Effects on mothers’ mental health
Postpartum depression is maternal depression occurring after birth, typically within the first month after delivery. According to the Centers for Disease Control and Prevention, 10-15 percent of mothers experience postpartum depression within the first year after delivery.
Perinatal depression (PND) is a major depressive episode that occurs during pregnancy or within four weeks after childbirth up to a year. Risk factors for PND include stressful life events, history of depression, poor social support, unplanned and unwanted pregnancies, poor relationship quality, current or previous abuse, and low socioeconomic status.
This mental disorder has been shown to negatively affect mothers’ quality of life and their intimate relationships, birth outcomes, and breastfeeding likelihood, as well as long-term effects on children’s cognitive and emotional development.
In the United States, 50–70 percent of women with PND and/or PPD go undiagnosed, and nearly 85 percent go untreated. This is because, until recently, it was not standard practice to screen for the conditions during routine pregnancy checkups or at the six-week postpartum follow-up visit.
Although robust literature exists on the well-being of women who terminate pregnancies, we know relatively little about the ramifications for the well-being of women who continue unplanned pregnancies to term. One of the reasons for this is that until last week, women in the US were afforded a constitutional right to terminate their pregnancy.
Since the Supreme Court ruling, we are in a new era of women wondering about their options for terminating an unwanted pregnancy either due to force (rape or incest) or due to ineffective or unavailable family planning.
However, a long-term 2016 study from the American Journal of Public Health examined pregnancies resulting in births before Roe v. Wade and found persistent negative mental health effects for women with unwanted pregnancies. These included higher levels of depressive symptoms and a greater likelihood of having had a significant episode of depression for the women who carried unwanted pregnancies to term.
What does this mean for the future?
In January 2022, The Virginia Healthcare Foundation stated:
The COVID-19 pandemic has brought a tsunami of stressors, resulting in a mental health crisis. Behavioral health (BH) professionals throughout the Commonwealth are overwhelmed and Virginians are unable to get the help they need.

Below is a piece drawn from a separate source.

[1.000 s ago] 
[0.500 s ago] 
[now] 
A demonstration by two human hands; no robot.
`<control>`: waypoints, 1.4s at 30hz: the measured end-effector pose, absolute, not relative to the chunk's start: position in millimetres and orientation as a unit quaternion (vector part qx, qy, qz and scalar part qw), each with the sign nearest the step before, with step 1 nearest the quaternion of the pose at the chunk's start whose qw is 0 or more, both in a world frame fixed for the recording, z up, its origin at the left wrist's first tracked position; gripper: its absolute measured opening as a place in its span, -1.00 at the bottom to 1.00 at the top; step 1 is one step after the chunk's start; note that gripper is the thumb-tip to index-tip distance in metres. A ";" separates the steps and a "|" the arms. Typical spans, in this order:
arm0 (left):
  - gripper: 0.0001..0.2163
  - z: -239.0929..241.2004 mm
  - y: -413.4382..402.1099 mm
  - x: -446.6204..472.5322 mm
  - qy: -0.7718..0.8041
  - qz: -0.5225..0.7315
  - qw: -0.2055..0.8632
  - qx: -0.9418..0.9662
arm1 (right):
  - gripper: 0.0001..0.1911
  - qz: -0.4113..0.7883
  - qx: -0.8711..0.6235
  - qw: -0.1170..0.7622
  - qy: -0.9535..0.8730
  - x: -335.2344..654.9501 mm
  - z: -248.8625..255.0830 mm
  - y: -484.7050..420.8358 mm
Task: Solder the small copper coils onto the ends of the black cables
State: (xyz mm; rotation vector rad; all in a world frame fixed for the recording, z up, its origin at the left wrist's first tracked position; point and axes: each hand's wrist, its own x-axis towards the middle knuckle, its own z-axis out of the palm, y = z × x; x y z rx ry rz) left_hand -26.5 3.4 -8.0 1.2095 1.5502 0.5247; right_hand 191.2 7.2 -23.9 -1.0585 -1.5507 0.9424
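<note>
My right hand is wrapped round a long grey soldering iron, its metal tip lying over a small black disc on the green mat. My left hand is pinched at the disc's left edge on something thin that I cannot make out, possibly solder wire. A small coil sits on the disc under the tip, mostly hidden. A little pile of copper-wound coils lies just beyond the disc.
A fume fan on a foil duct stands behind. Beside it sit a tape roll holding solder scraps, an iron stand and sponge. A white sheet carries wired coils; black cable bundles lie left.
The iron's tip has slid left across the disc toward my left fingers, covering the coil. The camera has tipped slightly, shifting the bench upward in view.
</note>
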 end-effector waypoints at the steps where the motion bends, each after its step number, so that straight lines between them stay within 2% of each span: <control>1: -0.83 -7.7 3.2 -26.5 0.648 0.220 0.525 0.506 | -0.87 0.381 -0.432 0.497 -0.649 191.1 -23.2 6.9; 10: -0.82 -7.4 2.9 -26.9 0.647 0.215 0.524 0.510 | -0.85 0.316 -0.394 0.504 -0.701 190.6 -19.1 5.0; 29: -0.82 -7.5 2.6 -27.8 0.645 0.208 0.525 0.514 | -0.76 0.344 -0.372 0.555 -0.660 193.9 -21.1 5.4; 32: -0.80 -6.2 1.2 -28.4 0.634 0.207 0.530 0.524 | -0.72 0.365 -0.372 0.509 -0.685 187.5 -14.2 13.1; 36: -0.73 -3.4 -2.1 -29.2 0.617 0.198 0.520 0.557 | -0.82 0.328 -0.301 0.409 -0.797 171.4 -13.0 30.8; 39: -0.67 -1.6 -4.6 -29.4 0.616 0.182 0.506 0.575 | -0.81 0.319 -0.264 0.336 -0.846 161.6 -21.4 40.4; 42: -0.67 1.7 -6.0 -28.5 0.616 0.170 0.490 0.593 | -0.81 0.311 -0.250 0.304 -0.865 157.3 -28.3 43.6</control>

Most mental health experts indicate that various pandemic-related traumas (eg, depression, anxiety, panic disorder) and their after-effects will continue far into the future. Unfortunately, the need for BH services is expected to continue to outpace the capacity of Virginia’s licensed BH workforce.
I practice in Virginia, where the shortage of mental healthcare providers will continue to be an issue. This statement was published prior to the Supreme Court decision. I cannot imagine what the increase in demand will be for mental health services once the right to abortion is officially unavailable in at least half of the states.
Women who can travel and have financial means will be able to access abortions in states like Maryland that have laws to ensure safe and available abortion centers. But what about women without financial means or those who must travel a great distance to a state where abortion remains legal?
The justices who voted in favor of striking down a 50-year precedent guaranteeing reproductive freedom seem to care little for what effect this will have on millions of women and their children.